The district should have begun giving secondary treatment to sewage 17 years ago, but the board continues to fight it. The district sends 240 million gallons of sewage into our ocean every day. I strongly urge the district's board members to provide at least secondary treatment for all sewage that goes into the ocean, and not to fall prey to district management's bullheaded policies and its strange notion of science.
I am writing to express my outrage over the fact that the taxpayers paid $5 million to watch grown men float grapefruits off the coast of Huntington Beach--and not come to a conclusion on what is causing the pollution. The ocean in that area contains 200 billion gallons of seawater. It doesn't take a scientist to realize that the pollution problem isn't linked to a toilet, a trailer park full of toilets or a storm drain.

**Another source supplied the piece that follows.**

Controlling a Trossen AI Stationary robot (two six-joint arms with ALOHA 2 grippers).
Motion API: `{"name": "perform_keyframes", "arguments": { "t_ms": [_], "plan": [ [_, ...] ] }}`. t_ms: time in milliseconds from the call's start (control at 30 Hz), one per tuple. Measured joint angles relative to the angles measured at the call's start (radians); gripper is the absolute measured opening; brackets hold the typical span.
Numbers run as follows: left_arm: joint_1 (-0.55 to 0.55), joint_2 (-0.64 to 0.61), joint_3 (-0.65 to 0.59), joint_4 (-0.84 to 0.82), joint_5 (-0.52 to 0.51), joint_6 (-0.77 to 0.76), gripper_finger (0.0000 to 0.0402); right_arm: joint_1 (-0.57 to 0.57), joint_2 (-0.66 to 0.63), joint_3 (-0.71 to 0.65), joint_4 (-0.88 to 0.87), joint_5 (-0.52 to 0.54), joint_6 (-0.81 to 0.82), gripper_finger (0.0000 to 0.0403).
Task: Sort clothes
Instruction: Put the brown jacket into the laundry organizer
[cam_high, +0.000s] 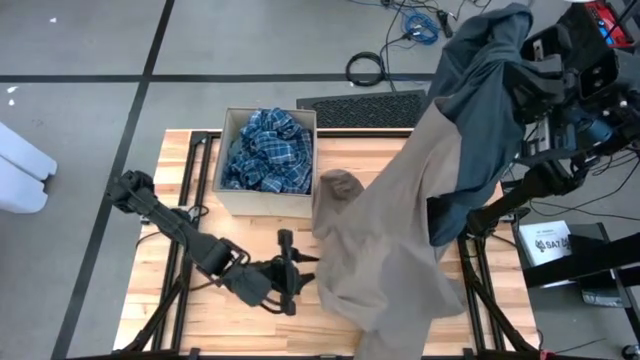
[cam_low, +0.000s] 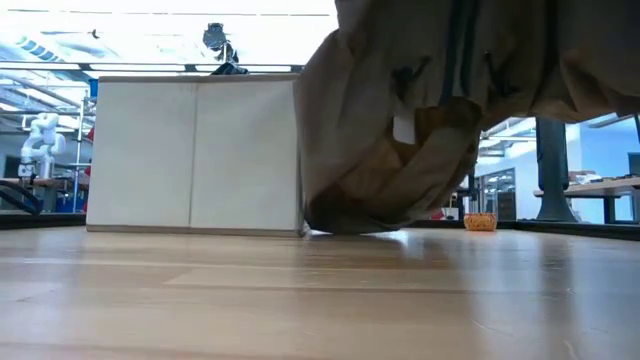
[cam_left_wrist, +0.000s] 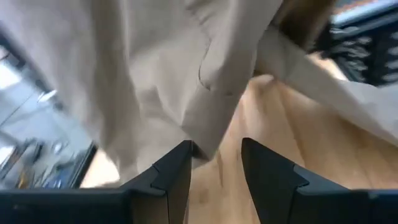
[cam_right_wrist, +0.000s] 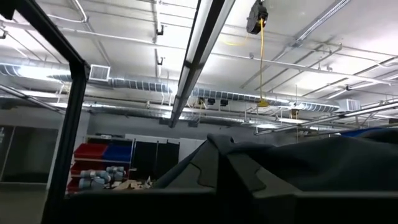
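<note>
High view shows the tabletop (cam_high: 160, 300), then the taupe-brown piece (cam_high: 380, 250) draped from the raised right tool (cam_high: 560, 60), clenched under the dark black-green piece (cam_high: 490, 110). Just ahead of the left tool (cam_high: 288, 272), which stands parted and grasps nothing, hangs that taupe cloth. Beyond it, the box (cam_high: 266, 204) holds the plaid shirt (cam_high: 268, 150): one garment sorted, two left.

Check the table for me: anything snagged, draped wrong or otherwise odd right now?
Yes. The taupe-brown piece and dark piece hang together from the raised right arm, draped over it so its gripper is hidden. The taupe hem trails on the table beside the box. The left gripper sits open at the hem.
</note>
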Motion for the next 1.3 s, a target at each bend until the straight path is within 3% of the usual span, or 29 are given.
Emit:
{"name": "perform_keyframes", "arguments": {
  "t_ms": [167,267,367,633,800,1033,1300],
  "plan": [
    [-0.030,0.026,-0.043,-0.102,-0.153,-0.228,0.0151,0.000,-0.005,0.000,-0.013,0.000,0.006,0.0000],
    [-0.041,0.026,-0.120,-0.096,-0.293,-0.338,0.0151,0.000,-0.004,0.000,-0.018,-0.002,0.008,0.0000],
    [-0.041,0.025,-0.178,-0.055,-0.349,-0.414,0.0151,0.000,-0.004,0.000,-0.023,-0.002,0.012,0.0000],
    [-0.014,0.076,-0.344,0.456,-0.355,-0.249,0.0151,0.000,-0.004,0.000,-0.039,-0.003,0.025,0.0000],
    [0.014,0.105,-0.375,0.749,-0.345,-0.071,0.0151,0.000,-0.004,0.000,-0.047,-0.006,0.035,0.0000],
    [0.076,0.118,-0.375,0.833,-0.200,-0.017,0.0151,0.000,-0.002,0.000,-0.047,-0.006,0.035,0.0000],
    [0.105,0.118,-0.375,0.936,-0.146,0.018,0.0151,0.000,-0.002,0.000,-0.051,-0.006,0.039,0.0000]
  ]
}}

We do have a 6-foot diameter pipe that pumps 240 million gallons of human waste a day into the ocean.
Please fix the sewage treatment plant and quit wasting my money.
One newspaper article led with the line that the "plume is innocent." The reporter listened to the same scientific testimony that I did, but arrived at a different conclusion. The only people who have ever insisted that the plume is innocent are Orange County Sanitation District employees.